AGENCIES, Paris: Among the various unsubstantiated treatments being touted for coronavirus include malaria tablets and now nicotine. The nicotine theory is gaining ground as scientific findings have found 12.6 per cent of 1,000 people infected in China were smokers.
The theory which could explain this phenomenon is that nicotine could adhere to cell receptors, therefore blocking the virus from entering cells and spreading in the body, according to renown neurobiologist Jean-Pierre Changeux from France’s Pasteur Institut who also co-authored the study.
As a result, France on Friday began restricting sales of nicotine substitutes after the research findings were published this week that suggested nicotine may offer some protection against infection by the new coronavirus.

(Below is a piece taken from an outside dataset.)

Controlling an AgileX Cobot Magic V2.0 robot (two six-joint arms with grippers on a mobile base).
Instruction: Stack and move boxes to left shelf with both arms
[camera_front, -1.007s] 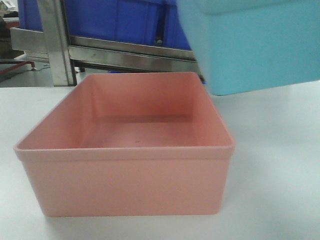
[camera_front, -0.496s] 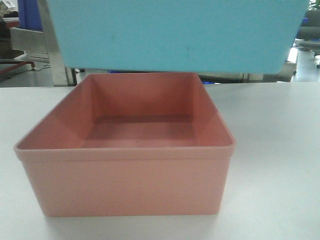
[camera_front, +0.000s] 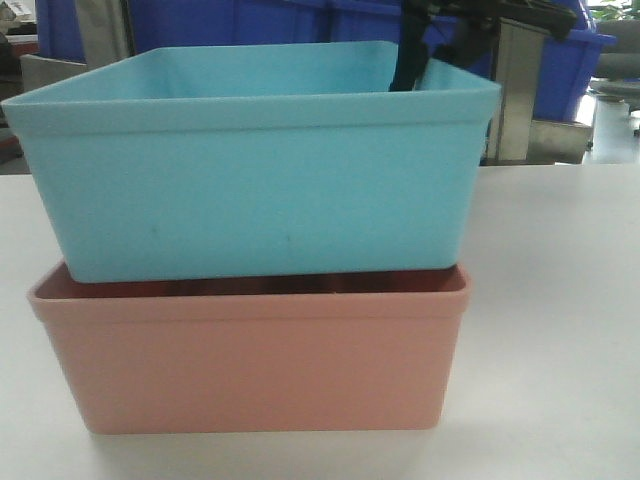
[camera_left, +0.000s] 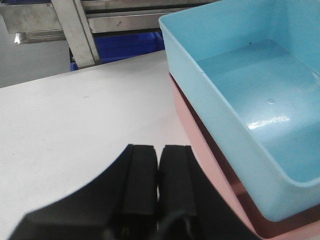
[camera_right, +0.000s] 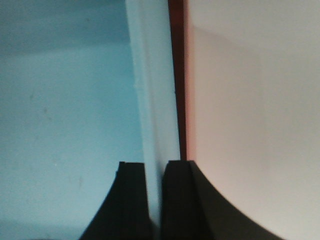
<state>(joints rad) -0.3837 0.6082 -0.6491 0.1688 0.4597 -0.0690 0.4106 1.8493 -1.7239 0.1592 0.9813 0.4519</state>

The Health Ministry said in a decree it aimed to avoid a shortage of products such as nicotine patches for patients and to prevent the wrong use, and overuse, of substitutes used to fight nicotine dependence. The decree also said that online sales were suspended.
Under the decree, pharmacies are not allowed to sell more than a month’s worth of substitutes until May 11 when France is to begin easing lockdown measures and reopening schools.

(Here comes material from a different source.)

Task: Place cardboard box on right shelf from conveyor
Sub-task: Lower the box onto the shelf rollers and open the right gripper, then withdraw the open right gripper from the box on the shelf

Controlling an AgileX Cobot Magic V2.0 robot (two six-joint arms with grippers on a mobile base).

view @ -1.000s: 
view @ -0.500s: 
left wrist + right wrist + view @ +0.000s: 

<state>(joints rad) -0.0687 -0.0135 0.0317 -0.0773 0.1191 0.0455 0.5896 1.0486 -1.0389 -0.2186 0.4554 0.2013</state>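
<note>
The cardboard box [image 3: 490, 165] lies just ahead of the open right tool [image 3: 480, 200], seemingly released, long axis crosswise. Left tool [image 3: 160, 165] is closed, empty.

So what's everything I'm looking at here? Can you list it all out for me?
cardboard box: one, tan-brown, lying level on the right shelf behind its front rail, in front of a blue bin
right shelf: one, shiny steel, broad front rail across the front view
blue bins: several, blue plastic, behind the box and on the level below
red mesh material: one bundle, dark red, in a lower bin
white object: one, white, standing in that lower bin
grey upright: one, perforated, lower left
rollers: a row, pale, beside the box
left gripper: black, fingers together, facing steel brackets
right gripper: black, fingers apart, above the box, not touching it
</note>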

“But beware, this does not mean that tobacco protects. Tobacco kills”, health minister Olivier Veran said, adding that more than 70,000 people die each year in France from smoking related illnesses.
Researchers warned nevertheless that smokers who did become infected with coronavirus would develop more severe cases of the COVID-19 respiratory disease it causes.
Meanwhile, French researchers are planning to test nicotine patches on patients and frontline health workers.